** Records to process follows **

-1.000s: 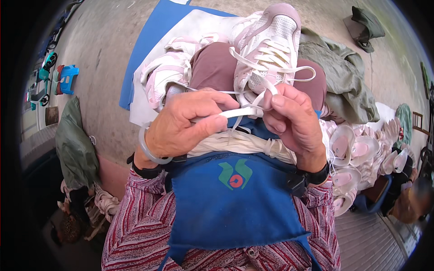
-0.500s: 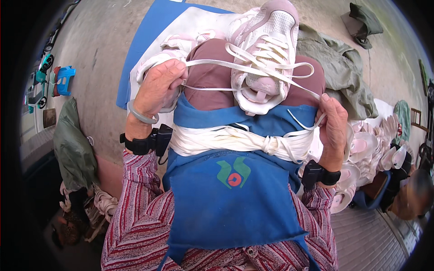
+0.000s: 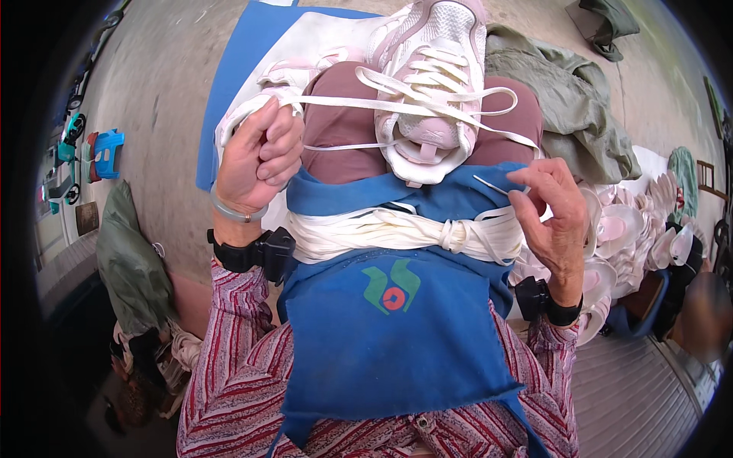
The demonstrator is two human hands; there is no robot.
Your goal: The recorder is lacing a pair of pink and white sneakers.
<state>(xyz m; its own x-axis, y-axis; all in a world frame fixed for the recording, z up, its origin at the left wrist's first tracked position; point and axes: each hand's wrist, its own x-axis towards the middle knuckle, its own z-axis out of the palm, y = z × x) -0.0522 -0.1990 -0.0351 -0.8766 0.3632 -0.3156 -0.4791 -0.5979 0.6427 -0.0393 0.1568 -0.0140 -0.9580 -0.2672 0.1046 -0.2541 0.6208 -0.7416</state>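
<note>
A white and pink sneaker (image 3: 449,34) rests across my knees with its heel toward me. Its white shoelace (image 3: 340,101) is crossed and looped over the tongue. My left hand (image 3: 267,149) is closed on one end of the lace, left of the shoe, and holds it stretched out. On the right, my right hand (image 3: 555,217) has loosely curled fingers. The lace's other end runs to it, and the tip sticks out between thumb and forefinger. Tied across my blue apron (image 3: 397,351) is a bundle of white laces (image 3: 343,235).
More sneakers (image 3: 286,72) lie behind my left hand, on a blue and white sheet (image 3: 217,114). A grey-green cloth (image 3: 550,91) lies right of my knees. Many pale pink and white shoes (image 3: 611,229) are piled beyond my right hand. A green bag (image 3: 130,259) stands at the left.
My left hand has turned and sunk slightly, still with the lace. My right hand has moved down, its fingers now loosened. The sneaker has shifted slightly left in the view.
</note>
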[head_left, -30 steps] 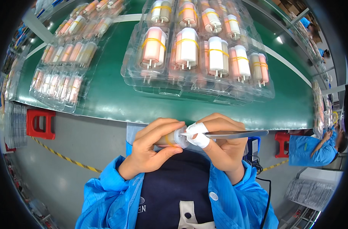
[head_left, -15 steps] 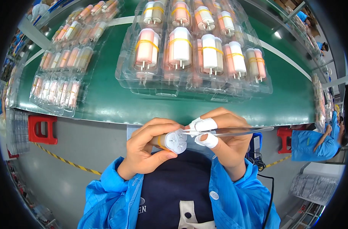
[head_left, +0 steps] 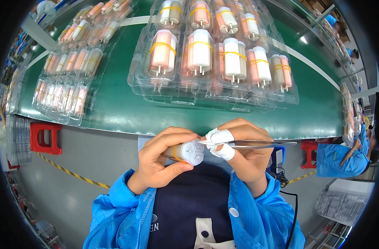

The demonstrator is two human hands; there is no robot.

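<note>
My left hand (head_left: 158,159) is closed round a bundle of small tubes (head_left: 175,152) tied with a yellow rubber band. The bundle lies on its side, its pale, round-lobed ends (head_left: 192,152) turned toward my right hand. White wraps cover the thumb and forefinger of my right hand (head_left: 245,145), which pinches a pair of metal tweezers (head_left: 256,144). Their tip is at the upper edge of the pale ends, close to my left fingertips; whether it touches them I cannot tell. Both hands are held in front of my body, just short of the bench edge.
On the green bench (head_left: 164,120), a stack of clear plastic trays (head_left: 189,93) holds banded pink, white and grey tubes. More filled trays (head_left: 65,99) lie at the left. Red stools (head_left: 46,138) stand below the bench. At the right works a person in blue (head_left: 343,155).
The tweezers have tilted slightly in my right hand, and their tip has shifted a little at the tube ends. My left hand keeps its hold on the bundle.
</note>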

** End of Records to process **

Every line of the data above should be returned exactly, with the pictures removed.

-1.000s: 
-0.500s: 
+0.000s: 
The demonstrator is two human hands; there is no robot.
Your goal: The recorder is lacing a pair of pink and white sneakers.
<state>(xyz m; its own x-axis, y-axis; all in a world frame fixed for the recording, z up, its origin at the left wrist's first tracked position; point and axes: each hand's wrist, its own x-axis towards the middle knuckle, its own z-axis out of the palm, y = z × x) -0.0522 -0.1990 -0.0351 -0.8766 0.3632 -0.3156 -0.4791 -0.5979 0.6427 -0.0393 0.1568 -0.0140 -0.9580 -0.2672 0.1046 -0.2541 0.6208 -0.7416</state>
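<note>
A white and pink sneaker (image 3: 449,34) rests across my knees with its heel toward me. Its white shoelace (image 3: 340,101) is crossed and looped over the tongue. My left hand (image 3: 267,149) is closed on one end of the lace, left of the shoe, and holds it stretched out. On the right, my right hand (image 3: 555,217) has loosely curled fingers. The lace's other end runs to it, and the tip sticks out between thumb and forefinger. Tied across my blue apron (image 3: 397,351) is a bundle of white laces (image 3: 343,235).
More sneakers (image 3: 286,72) lie behind my left hand, on a blue and white sheet (image 3: 217,114). A grey-green cloth (image 3: 550,91) lies right of my knees. Many pale pink and white shoes (image 3: 611,229) are piled beyond my right hand. A green bag (image 3: 130,259) stands at the left.
My left hand has turned and sunk slightly, still with the lace. My right hand has moved down, its fingers now loosened. The sneaker has shifted slightly left in the view.
</note>
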[head_left, -30 steps] 
[head_left, -15 steps] 
[head_left, +0 steps] 

The demonstrator is two human hands; there is no robot.

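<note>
My left hand (head_left: 158,159) is closed round a bundle of small tubes (head_left: 175,152) tied with a yellow rubber band. The bundle lies on its side, its pale, round-lobed ends (head_left: 192,152) turned toward my right hand. White wraps cover the thumb and forefinger of my right hand (head_left: 245,145), which pinches a pair of metal tweezers (head_left: 256,144). Their tip is at the upper edge of the pale ends, close to my left fingertips; whether it touches them I cannot tell. Both hands are held in front of my body, just short of the bench edge.
On the green bench (head_left: 164,120), a stack of clear plastic trays (head_left: 189,93) holds banded pink, white and grey tubes. More filled trays (head_left: 65,99) lie at the left. Red stools (head_left: 46,138) stand below the bench. At the right works a person in blue (head_left: 343,155).
The tweezers have tilted slightly in my right hand, and their tip has shifted a little at the tube ends. My left hand keeps its hold on the bundle.
</note>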

Nothing more remains to be added to this answer.